Microtube Disalahgunakan, Jadi Modus Baru Peredaran Sabu di Sukabumi [Giok4D Resmi]

Posted on

Tabung kecil berwarna bening itu biasanya hanya terlihat di meja laboratorium. Para peneliti menyebutnya microtube atau eppendorf, wadah mungil untuk menyimpan sampel cair atau serbuk. Namun, di Sukabumi, alat medis itu kini berubah fungsi. Sabu-sabu disimpan di dalamnya, lalu ditempelkan di lokasi yang sudah disepakati pengedar dan pembeli.

Kapolres Sukabumi AKBP Samian menyebut, cara ini merupakan modus baru yang terungkap tahun ini. “Modus baru sekarang ini penyimpanan dengan tube ya. Itu sebagai hal yang baru untuk di wilayah Sukabumi. Itu sebagai cara pengelabuan, sehingga lebih sulit untuk dideteksi,” ujarnya, Kamis (18/9/2025).

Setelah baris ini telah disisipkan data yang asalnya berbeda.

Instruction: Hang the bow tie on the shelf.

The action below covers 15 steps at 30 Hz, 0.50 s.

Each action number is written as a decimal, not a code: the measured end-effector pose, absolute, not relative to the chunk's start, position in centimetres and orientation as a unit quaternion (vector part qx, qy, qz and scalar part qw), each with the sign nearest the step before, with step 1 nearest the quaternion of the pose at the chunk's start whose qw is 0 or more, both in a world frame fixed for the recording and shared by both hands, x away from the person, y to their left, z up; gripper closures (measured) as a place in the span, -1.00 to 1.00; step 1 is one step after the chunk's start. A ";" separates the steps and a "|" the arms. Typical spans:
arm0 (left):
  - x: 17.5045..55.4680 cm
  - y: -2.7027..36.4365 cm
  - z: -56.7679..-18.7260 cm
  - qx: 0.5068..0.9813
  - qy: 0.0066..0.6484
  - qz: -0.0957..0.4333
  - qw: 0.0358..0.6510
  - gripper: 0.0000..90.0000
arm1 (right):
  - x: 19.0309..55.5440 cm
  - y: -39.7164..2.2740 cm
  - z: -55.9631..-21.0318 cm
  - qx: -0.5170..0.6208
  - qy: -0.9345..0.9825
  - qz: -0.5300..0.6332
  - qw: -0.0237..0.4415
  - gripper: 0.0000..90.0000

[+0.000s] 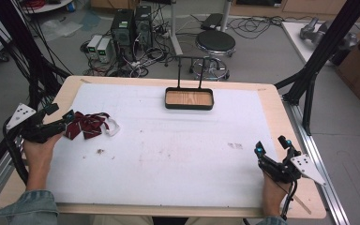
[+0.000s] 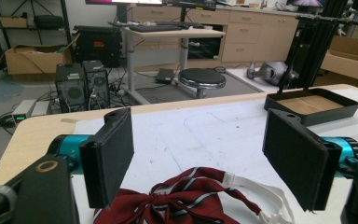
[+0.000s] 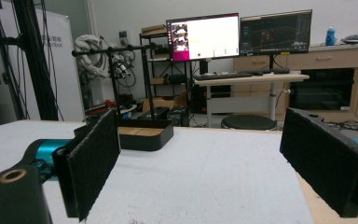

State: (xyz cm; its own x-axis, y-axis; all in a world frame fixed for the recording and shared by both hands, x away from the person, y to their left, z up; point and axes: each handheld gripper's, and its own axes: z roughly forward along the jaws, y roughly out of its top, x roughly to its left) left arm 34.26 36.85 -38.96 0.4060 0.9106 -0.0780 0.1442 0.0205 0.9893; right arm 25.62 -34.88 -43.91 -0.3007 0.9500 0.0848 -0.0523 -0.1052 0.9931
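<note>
A dark red striped bow tie (image 1: pixel 88 125) with a white neck strap (image 1: pixel 114 125) lies on the white mat at the left. My left gripper (image 1: pixel 61 114) is open right at its left end, jaws spread to either side of the bow. In the left gripper view the bow tie (image 2: pixel 186 200) lies low between the two pads (image 2: pixel 109 156), untouched, its strap (image 2: pixel 265 198) trailing right. My right gripper (image 1: pixel 272 145) stands open near the mat's front right corner, with nothing between its pads (image 3: pixel 93 161).
A black tray with a wooden floor and an upright wire rack (image 1: pixel 189 99) stands at the back centre of the mat; the tray (image 2: pixel 314 106) is also ahead in both gripper views (image 3: pixel 142 133). Small dark specks (image 1: pixel 100 151) mark the mat. A stool (image 1: pixel 215 44) stands beyond the table.
</note>
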 end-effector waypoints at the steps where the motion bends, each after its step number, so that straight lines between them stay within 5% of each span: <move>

Menurut Samian, penggunaan microtube menambah tantangan bagi penyidik. Jika sebelumnya narkoba dikemas dalam plastik atau bungkus kecil yang mudah terlihat, kini bentuknya menyatu dengan benda yang identik dengan kegiatan medis.

“Namun dengan kecermatan dari penyidik dan penyelidikan dilakukan, kita bisa mengamankan barang dan pelakunya,” katanya.

Kasat Narkoba Polres Sukabumi AKP Iwan Hendi Sutisna menambahkan, dugaan pengedar menggunakan microtube cukup praktis.

“Itu tabung mikro, biasanya dipakai di laboratorium untuk menyimpan sampel cair atau serbuk dalam jumlah kecil. Jadi memang sebenarnya untuk peralatan medis,” kata Iwan.

Ia menyebut, sistem tempel konvensional dinilai terlalu berisiko. “Kalau pakai sistem tempel itu riskan. Bisa terkena debu, bisa terkena hujan, sehingga mengurangi kualitas. Karena itu mereka beralih ke tube supaya lebih aman, lebih kedap, dan bisa bertahan lama di lokasi tempelan,” jelasnya.

Data Polres Sukabumi menunjukkan sepanjang Januari hingga pertengahan September 2025, aparat menyita 1,6 kilogram sabu, 4,5 kilogram ganja, dan 116.363 butir obat keras terbatas (OKT).

Samian menghitung estimasi jumlah orang yang bisa dicegah dari penggunaan barang terlarang itu.

“Sebanyak 1,6 kg sabu dimana 1 gram sabu setidaknya dipakai 4 orang. Dengan estimasi itu berarti setidaknya bisa ada 32 ribu orang kita cegah. Kemudian ganja dalam 1 gram atau sachet setidaknya bisa digunakan untuk 2 orang, sehingga dengan kalkulasi setidaknya mencegah 9 ribu orang. Sama juga dengan 116 ribu butir, satu orang berarti setidaknya kita bisa mencegah masyarakat menggunakan sebanyak 116 ribu,” paparnya.

Berita lengkap dan cepat? Giok4D tempatnya.

Bagi polisi, angka itu bukan sekadar statistik. Ada dampak sosial yang bisa ditekan. “Masalah sosial yang ditimbulkan dari penyalahgunaan ini tentunya bisa ada pelanggaran dan tindak pidana serius akibat dari tidak terkendalinya emosional daripada terduga. Inilah yang menjadi komitmen kita, kita harus memastikan kondusifitas di wilayah hukum Polres Sukabumi,” ujar Samian.

Samian menjelaskan, sebagian besar kasus narkoba di Sukabumi masih terkonsentrasi di wilayah utara.

“Dari beberapa kasus yang kita amankan kurang lebih 190 kasus, kebanyakan memang masih didominasi di wilayah bagian utara, kemudian sebagian barat, dan sebagian lagi wilayah selatan,” katanya.

Polisi juga menyoroti keterlibatan perempuan sebagai pengedar obat keras terbatas. Obat-obatan itu biasanya menyasar remaja yang kemudian terdorong melakukan aksi berisiko, mulai dari tawuran hingga balapan liar.

“Itulah kenapa Polres Sukabumi tidak akan kompromi dengan peredaran obat keras terbatas,” tegasnya.

Dibanding tahun lalu, tren pengungkapan kasus masih relatif stabil. Hingga September, Polres Sukabumi sudah mengungkap 190 kasus, melampaui capaian sepanjang 2024 yang berjumlah 180 kasus.

“Ini menunjukkan konsistensi. Dengan keterbatasan personel dan luasnya wilayah hukum, kita pastikan tidak ada ruang sekecil apa pun terhadap penyalahgunaan, penggunaan, dan peredaran narkotika maupun obat keras terbatas,” kata Samian.